Rehber ansiklopediSİ 1



Yüklə 3,06 Mb.
səhifə36/133
tarix21.10.2017
ölçüsü3,06 Mb.
#8653
1   ...   32   33   34   35   36   37   38   39   ...   133

ABDÜLMELİK BİN MERVAN


Emevi halifelerinin beşincisi. 646 (H. 26) yılında doğdu. Babası Mervan bin Hakem, annesi Aişe binti Muaviye bin Muğire’dir. Hazret-i Muaviye zamanında 16 yaşındayken Medine Divanı reisliğine tayin edildi. Uzun yıllar bu görevde kaldı. Babasının ölümünden sonra Şam hilafet makamına geçti. Ancak halifeliğini yalnız Suriye ve Mısır eyaletleri tanıdı. Bu sırada Şiileri etrafına toplayarak isyan eden Muhtar’üs-Sekafi ve Mekke’de hüküm sürmekte olan Abdullah bin Zübeyr, kendini halife olarak tanımadılar. Muhtar’ı, Abdullah bin Zübeyr’in kardeşi Mus’ab, Muhalleb bin Ebu Sufra ile birleşerek ortadan kaldırdı. Abdülmelik, Abdullah bin Zübeyr’i ve haricileri de meşhur Haccac vasıtasıyla bertaraf etti. Böylece bütün İslam memleketlerine hakim oldu. Devrinde, Bizanslılarla uğraşıp, Musa bin Nusayr, Tarık bin Ziyad gibi komutanlar vasıtasıyla Kuzey Afrika ve İspanya’da fetihleri devam ettirdi. Abdülmelik’in oğlu Abdullah 701 yılında Erzurum’u, ertesi sene Darende’yi fethetti. Böylece yapılan fetihlerle Abdülmelik, İslam ülkelerini, doğuda Hindistan’a, batıda İspanya içlerine kadar genişletti.

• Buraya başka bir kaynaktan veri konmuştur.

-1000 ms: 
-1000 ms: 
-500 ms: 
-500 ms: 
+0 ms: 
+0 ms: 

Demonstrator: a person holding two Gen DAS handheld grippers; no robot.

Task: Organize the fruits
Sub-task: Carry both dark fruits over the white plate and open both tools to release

Abdülmelik, 21 sene hükümet sürüp 705 (H. 86) yılında vefat etti. Yerine oğlu Velid geçti.

Abdülmelik devrinde bir çok önemli işler yapıldı. İç muharebeler sebebiyle hasar gören Ka’be tamir edilerek bugünkü şekli verildi. İlk defa olarak, Arapça yazılı paralar basıldı. Devlet dairelerinde Arapçadan başka dil kullanılması yasaklandı. Posta ve haberleşme teşkilatları ıslah edildi. Din alimlerine önemli mevkiler verilerek ilmi çalışmaların gelişmesine yardımcı olundu. Farisi birçok divan Arabiye tercüme edildi. Birçok bayındırlık eserleri yapıldı.

Abdülmelik, ilmi ile amil, dini vecibelerini yerine getiren bir hükümdardı. Fıkıh, tefsir ve diğer din ilimlerinde söz sahibiydi. Rivayet edilir ki: Abdullah bin Ömer’e sordular:

"Sizler vefat ettikten sonra fıkhi meseleleri kime soralım?"

İbni Ömer; “Abdülmelik bin Mervan’a sorarsınız.” diye cevab verdi.

Halife Abdülmelik vefat ettiğinde oğlu Velid’e, Atlas Okyanusundan Ceyhun Nehrine kadar uzanan siyasi, askeri ve idari bakımdan sağlam bir devlet bırakmıştı.

ABDÜLVADİLER


Cezayir’de hüküm süren bir berberi devleti. Merkezi Tlemsan idi. Başlarında bulunan hanedanlara Beni Zeyyan denildiği için, Zeyyaniler de denilmektedir.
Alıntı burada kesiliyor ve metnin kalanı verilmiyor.